A total of 10⁷ cells were trypsinized and washed once with cold PBS, aliquoted in two tubes and collected by centrifugation at 1,000g for 5 min at 4 °C. One cell pellet represented the whole-cell extract, while the other one was processed for the remaining subcellular fractions. Both pellets were resuspended in 500 μl of Buffer A (10 mM Tris-HCl, pH 7.5, 1.5 mM MgCl₂, 140 mM NaCl, 0.05 IGEPAL supplemented with protease inhibitor cocktail and SuperaseIN 10 U ml⁻¹), incubated for 10 min on ice and kept for subsequent RNA extraction. A total of 500 μl of Buffer A plus sucrose (10 mM Tris-HCl, pH 7.5, 1.5 mM MgCl2, 140 mM NaCl 0.05% IGEPAL, 50% Sucrose) was added to the bottom of a clean eppendorf tube and the upper phase (whole-cell extract resuspended in Buffer A) was gently added to this tube preventing the mix of the two phases and centrifuged for 10 min at 4 °C and 12,000g to obtain nuclear and cytoplasmic fractions. Around 500 μl of the upper phase (cytoplasmic fraction) was collected and the rest was discarded, leaving the pellet (nuclear fraction). Total nuclear fraction was resuspended in 500 μl of Buffer B (10 mM Tris, 100 mM NaCl, 1 mM EGTA, 300 mM sucrose, 0.5 mM NaVO₃, 50 mM NaF, 1 mM phenylmethylsulphonyl fluoride, 0.5% triton X-100, protease inhibitor cocktail and SuperasIN) and incubated for 10 min on ice to permeabilize the cells. To separate nuclear soluble from nuclear insoluble fraction, sample was centrifuged at 2,000 g for 5 min at 4 °C and the supernantant (nuclear soluble fraction) and pellet (nuclear insoluble/chromatin fraction) were collected. The nuclear insoluble fraction was resuspended in Buffer A and finally 1 ml of Trizol was added to all tubes for subsequent RNA extraction.

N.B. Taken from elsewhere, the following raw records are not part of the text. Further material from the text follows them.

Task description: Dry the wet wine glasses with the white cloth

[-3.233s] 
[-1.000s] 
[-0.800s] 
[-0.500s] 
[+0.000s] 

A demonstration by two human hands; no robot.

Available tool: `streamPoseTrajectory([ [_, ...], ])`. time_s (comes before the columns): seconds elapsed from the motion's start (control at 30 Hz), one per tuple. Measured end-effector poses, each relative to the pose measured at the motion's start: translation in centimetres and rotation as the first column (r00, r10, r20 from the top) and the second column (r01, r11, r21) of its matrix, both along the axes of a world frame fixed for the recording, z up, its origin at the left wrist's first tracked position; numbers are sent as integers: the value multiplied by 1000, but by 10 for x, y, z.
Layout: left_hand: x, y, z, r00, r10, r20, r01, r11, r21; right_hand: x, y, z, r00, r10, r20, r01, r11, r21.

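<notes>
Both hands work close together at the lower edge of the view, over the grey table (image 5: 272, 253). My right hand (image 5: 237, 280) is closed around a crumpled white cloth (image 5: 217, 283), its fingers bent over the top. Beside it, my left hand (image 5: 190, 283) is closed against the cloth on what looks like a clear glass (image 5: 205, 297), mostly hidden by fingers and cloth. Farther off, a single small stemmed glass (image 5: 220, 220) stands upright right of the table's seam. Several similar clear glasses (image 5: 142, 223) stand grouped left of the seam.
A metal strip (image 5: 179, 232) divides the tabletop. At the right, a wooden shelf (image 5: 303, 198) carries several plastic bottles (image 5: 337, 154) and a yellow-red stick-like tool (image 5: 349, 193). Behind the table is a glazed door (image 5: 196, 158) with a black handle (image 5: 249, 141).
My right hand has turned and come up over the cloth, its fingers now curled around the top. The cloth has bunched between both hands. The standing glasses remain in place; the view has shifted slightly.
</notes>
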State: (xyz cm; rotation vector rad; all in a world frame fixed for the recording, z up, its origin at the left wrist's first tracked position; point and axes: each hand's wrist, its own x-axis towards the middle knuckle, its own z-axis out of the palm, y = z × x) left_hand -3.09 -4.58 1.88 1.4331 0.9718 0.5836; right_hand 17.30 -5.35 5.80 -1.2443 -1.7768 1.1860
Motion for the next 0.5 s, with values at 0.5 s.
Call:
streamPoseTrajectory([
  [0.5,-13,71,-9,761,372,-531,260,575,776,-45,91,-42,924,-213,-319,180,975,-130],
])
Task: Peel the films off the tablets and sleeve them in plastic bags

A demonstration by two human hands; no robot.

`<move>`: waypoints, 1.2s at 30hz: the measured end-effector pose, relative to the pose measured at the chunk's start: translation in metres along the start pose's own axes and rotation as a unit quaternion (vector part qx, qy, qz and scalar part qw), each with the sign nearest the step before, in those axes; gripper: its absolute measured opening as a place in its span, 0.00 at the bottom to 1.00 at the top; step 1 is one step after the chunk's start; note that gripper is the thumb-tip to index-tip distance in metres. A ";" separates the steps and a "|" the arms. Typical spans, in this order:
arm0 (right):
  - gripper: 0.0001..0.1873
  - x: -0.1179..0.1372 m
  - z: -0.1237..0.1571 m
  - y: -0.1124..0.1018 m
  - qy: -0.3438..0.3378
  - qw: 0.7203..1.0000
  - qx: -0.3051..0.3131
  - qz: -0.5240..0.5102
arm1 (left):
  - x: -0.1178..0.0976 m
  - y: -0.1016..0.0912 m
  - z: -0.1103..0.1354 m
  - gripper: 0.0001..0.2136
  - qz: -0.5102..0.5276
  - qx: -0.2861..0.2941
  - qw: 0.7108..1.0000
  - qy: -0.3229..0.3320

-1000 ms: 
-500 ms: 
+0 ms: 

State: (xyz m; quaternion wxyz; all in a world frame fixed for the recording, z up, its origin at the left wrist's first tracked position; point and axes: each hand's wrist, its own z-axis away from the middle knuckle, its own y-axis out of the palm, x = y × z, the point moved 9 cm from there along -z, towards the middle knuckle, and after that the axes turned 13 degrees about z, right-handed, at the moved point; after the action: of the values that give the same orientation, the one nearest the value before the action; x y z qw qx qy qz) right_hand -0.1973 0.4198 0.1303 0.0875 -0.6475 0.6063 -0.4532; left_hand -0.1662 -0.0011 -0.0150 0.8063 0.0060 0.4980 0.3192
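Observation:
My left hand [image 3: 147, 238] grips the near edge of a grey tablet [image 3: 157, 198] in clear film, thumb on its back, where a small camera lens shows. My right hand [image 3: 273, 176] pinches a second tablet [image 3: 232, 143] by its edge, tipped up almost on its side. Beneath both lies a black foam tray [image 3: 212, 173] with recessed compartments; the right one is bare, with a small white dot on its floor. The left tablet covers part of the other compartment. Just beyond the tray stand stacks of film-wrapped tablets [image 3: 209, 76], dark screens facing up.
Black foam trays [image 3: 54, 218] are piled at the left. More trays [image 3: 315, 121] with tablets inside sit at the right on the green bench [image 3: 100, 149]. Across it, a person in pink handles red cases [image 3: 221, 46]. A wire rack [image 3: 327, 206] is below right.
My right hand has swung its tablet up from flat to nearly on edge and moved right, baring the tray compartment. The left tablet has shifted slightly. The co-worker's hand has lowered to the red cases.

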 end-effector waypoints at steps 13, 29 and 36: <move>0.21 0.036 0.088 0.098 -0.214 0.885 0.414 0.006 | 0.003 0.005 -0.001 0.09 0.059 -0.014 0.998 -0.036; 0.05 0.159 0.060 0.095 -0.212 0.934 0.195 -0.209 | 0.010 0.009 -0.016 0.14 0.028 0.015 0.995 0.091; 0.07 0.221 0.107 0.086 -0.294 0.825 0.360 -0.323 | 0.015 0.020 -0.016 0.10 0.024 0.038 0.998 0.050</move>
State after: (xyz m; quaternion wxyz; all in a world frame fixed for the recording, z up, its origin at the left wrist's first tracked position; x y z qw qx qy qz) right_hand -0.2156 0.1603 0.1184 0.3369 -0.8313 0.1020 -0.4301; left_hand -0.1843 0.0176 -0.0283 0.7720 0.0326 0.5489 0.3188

RNA fluorescence in situ hybridization

RNA fluorescence in situ hybridization for PR-lncRNA-1 and PR-lncRNA-10 detection was performed using a pool of 48 fluorescent probes purchased from Stellaris Biosearch Technologies, following the manufacturer’s instructions.

Statistical analysis

Experimental data are represented as the mean±s.d. of a minimum of three biological replicates and were compared using Student’s t-test. Significant P values are indicated with asterisks as follows: *P<0.05, **P<0.01 and ***P<0.001.